What the task asks:
Set down all the lines below, each one exactly as shown.

The data:

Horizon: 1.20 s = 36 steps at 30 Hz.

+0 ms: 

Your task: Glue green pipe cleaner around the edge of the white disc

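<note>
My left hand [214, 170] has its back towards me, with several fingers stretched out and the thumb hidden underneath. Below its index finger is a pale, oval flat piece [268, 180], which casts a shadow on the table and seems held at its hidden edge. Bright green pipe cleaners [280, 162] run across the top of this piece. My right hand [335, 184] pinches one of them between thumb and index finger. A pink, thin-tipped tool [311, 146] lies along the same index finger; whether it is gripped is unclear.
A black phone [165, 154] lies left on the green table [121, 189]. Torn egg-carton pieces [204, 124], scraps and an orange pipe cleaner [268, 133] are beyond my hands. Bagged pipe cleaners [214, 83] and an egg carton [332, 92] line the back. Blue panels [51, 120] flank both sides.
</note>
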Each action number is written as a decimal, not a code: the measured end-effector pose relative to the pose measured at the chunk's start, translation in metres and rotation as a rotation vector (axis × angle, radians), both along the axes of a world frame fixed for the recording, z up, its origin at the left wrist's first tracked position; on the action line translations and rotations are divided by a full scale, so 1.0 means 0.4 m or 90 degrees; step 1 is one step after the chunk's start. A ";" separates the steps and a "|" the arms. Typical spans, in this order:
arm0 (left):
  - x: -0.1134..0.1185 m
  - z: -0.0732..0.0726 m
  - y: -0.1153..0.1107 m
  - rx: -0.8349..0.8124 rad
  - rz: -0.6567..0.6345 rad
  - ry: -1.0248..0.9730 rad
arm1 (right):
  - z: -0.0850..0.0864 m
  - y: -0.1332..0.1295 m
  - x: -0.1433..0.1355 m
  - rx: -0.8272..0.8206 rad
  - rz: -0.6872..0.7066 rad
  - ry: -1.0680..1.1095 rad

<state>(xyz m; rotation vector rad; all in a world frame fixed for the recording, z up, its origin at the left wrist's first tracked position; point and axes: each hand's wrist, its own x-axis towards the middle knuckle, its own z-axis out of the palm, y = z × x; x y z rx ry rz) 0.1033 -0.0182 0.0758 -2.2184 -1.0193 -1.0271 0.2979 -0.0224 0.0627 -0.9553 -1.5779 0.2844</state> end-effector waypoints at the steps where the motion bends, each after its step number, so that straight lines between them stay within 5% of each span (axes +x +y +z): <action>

Written answer:
Horizon: 1.20 s = 36 steps at 30 Hz.

+0 ms: 

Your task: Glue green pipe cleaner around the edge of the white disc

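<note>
My left hand [214, 170] has its back towards me, with several fingers stretched out and the thumb hidden underneath. Below its index finger is a pale, oval flat piece [268, 180], which casts a shadow on the table and seems held at its hidden edge. Bright green pipe cleaners [280, 162] run across the top of this piece. My right hand [335, 184] pinches one of them between thumb and index finger. A pink, thin-tipped tool [311, 146] lies along the same index finger; whether it is gripped is unclear.
A black phone [165, 154] lies left on the green table [121, 189]. Torn egg-carton pieces [204, 124], scraps and an orange pipe cleaner [268, 133] are beyond my hands. Bagged pipe cleaners [214, 83] and an egg carton [332, 92] line the back. Blue panels [51, 120] flank both sides.
</note>
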Each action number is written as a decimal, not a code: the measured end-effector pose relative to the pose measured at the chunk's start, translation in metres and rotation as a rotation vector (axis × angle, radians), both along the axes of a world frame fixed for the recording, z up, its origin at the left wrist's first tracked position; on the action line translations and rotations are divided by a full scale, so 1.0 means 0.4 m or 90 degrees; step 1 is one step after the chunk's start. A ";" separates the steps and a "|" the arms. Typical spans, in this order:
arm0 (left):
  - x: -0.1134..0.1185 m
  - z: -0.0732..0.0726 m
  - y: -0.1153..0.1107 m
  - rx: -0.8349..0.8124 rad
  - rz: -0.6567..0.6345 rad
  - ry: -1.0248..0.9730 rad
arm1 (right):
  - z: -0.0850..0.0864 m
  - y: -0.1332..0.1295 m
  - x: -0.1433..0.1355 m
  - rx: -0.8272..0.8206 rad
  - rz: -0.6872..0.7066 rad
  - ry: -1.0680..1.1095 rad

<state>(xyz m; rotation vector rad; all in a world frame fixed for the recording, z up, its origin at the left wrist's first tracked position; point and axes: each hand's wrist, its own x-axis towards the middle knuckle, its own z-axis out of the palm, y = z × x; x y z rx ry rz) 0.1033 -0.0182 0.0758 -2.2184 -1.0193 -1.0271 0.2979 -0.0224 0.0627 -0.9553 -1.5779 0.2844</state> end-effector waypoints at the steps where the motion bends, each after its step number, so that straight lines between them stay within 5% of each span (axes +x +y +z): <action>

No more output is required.